• **Brief**
Where does the word "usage" occur in the entries below? Copy every line that has it.

(Entries taken from a collection)
···

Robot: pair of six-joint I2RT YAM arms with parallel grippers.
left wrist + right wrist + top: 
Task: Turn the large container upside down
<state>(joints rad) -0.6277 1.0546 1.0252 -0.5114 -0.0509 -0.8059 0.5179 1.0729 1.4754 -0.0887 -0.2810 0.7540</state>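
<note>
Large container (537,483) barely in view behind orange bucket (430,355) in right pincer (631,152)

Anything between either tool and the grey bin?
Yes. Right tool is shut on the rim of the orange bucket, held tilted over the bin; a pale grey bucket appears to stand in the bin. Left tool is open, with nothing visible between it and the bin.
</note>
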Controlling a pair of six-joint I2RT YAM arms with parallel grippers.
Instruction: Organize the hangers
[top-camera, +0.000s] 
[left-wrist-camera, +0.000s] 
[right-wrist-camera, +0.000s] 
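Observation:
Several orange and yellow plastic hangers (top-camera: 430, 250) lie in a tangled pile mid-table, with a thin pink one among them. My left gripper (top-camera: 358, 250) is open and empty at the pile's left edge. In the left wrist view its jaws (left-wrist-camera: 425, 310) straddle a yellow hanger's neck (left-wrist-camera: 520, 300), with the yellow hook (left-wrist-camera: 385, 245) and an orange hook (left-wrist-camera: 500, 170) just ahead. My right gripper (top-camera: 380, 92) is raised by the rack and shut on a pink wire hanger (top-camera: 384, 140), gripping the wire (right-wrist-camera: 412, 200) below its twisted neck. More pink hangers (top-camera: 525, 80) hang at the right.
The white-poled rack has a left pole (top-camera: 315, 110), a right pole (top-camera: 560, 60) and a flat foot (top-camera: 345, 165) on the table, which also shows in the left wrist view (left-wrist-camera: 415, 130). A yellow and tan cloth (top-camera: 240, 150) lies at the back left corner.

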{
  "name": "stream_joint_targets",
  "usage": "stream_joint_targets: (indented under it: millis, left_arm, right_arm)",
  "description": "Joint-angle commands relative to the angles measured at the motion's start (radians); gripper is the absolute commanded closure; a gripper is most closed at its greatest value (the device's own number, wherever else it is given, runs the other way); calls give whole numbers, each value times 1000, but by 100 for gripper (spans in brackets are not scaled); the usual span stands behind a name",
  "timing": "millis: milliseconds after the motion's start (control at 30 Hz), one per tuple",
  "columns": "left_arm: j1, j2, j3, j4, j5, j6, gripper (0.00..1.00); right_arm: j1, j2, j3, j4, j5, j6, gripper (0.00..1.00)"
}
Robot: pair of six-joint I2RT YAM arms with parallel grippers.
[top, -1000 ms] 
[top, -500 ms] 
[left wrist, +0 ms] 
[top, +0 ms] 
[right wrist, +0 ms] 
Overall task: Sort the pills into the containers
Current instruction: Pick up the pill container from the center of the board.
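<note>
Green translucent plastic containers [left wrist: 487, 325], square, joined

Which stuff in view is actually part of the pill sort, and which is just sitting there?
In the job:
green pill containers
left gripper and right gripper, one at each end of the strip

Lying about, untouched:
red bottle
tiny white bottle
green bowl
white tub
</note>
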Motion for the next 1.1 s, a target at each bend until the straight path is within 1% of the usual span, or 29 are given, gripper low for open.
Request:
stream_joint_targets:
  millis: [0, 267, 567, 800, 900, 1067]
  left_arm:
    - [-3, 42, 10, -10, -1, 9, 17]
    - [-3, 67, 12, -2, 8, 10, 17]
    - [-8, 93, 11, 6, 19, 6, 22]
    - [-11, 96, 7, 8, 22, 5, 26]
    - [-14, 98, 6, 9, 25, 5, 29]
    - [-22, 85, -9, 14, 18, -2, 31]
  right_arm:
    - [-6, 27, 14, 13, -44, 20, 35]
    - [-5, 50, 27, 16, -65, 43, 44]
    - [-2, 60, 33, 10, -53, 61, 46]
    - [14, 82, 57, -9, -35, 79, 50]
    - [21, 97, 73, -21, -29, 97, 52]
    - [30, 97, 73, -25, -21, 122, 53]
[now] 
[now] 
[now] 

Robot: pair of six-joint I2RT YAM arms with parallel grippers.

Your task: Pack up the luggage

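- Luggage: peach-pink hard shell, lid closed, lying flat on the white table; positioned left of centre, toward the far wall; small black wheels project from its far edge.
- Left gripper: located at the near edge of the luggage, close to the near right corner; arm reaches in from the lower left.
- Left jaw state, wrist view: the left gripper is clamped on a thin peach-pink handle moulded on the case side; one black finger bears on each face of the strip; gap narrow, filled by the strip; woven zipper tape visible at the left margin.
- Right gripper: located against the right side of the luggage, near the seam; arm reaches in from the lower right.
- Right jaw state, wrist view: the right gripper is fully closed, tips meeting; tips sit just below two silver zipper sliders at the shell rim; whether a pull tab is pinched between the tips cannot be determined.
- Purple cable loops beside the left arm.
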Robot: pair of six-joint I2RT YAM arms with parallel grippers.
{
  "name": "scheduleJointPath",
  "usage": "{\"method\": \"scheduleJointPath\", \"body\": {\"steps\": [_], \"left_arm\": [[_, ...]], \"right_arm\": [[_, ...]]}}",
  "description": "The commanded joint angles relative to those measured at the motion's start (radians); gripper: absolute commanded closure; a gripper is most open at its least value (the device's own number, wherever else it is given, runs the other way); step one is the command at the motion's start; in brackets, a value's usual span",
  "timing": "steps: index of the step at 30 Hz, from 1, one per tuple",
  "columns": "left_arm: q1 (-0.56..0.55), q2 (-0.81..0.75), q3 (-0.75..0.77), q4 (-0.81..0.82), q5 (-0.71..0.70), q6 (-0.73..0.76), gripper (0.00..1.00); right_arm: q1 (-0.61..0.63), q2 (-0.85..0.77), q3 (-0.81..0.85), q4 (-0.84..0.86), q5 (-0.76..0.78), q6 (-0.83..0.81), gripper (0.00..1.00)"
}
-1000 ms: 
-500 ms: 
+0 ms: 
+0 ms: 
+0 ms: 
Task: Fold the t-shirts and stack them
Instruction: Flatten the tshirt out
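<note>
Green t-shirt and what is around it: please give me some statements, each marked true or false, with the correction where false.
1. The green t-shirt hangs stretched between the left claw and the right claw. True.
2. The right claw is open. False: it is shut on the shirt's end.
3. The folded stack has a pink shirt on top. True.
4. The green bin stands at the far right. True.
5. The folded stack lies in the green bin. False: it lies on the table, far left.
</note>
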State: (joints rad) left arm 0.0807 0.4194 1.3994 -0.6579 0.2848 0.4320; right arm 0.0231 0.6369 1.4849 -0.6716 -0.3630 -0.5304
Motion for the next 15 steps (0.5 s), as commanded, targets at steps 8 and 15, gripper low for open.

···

• **Response**
  "usage": "stream_joint_targets: (indented under it: millis, left_arm, right_arm)",
  "usage": "{\"method\": \"scheduleJointPath\", \"body\": {\"steps\": [_], \"left_arm\": [[_, ...]], \"right_arm\": [[_, ...]]}}",

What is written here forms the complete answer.